2. Textes d'application

a) Pour les dispositions de nature civile

Concernant l'allègement de la procédure de divorce par consentement mutuel pour les couples qui n'ont pas d'enfant mineur en commun, un décret d'application viendra préciser les pièces nécessaires permettant au juge, dans le cas où les parties ne comparaissent pas, de vérifier que la volonté de chacun des époux est réelle et que leur consentement est libre et éclairé.

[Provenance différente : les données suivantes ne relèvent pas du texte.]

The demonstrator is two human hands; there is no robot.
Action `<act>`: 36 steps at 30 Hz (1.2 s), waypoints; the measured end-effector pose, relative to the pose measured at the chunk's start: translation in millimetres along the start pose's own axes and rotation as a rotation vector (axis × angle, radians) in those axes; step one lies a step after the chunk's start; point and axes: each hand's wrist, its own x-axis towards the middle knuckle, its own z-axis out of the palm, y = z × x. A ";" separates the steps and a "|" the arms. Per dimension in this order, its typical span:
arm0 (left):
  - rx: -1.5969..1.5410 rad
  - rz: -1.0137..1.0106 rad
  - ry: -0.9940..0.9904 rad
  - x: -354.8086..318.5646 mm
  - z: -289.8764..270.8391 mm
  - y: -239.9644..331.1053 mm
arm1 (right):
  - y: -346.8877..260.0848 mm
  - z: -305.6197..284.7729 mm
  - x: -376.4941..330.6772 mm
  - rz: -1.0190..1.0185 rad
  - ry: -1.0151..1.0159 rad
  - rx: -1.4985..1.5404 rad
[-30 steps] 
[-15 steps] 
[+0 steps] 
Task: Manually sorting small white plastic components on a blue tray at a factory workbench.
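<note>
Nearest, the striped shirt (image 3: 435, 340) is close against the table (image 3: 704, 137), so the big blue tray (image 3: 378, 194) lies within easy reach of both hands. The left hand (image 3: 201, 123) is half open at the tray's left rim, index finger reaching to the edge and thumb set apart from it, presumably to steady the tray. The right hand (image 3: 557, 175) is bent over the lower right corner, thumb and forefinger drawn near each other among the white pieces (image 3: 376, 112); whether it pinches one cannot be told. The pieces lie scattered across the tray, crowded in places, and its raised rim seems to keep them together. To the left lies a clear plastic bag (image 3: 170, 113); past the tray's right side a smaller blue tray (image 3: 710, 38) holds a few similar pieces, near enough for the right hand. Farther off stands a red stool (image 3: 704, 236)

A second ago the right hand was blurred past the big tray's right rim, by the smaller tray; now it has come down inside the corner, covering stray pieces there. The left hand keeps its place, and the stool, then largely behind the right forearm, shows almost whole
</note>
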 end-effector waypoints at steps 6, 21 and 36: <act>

S'agissant de l'expérimentation de la médiation préalable obligatoire, un décret en Conseil d'Etat pourra déterminer les modalités d'application de cette expérimentation ainsi que les conditions de son financement.

b) Pour les mesures d'organisation judiciaire

Concernant les juges de proximité, des adaptations par décret en Conseil d'Etat du code de procédure civile et de la partie réglementaire du code de l'organisation judiciaire seront nécessaires.

En matière d'obtentions végétales, un décret précisera la juridiction compétente (le tribunal de grande instance de Paris) pour connaître de ce contentieux.

Article du projet loi concerné

Contenu du décret d'application

- article 13 : allègement de la procédure de divorce par consentement mutuel

Pièces nécessaires au juge lui permettant de vérifier la volonté réelle des époux et leur consentement libre et éclairé

- article 15 : expérimentation de la médiation préalable obligatoire

modalités d'application et conditions de financement.

-article 1 : suppression de la juridiction de proximité et maintien des juges de proximité

Adaptations du code de procédure civile et de la partie réglementaire du code de l'organisation judiciaire

-article 5 : spécialisation des tribunaux en matière de propriété intellectuelle

Désignation de la juridiction compétente en matière d'obtentions végétales

c) Pour les dispositions de nature pénale

Un décret précisera les conditions d'application des dispositions permettant de statuer sur les intérêts civils par ordonnance pénale.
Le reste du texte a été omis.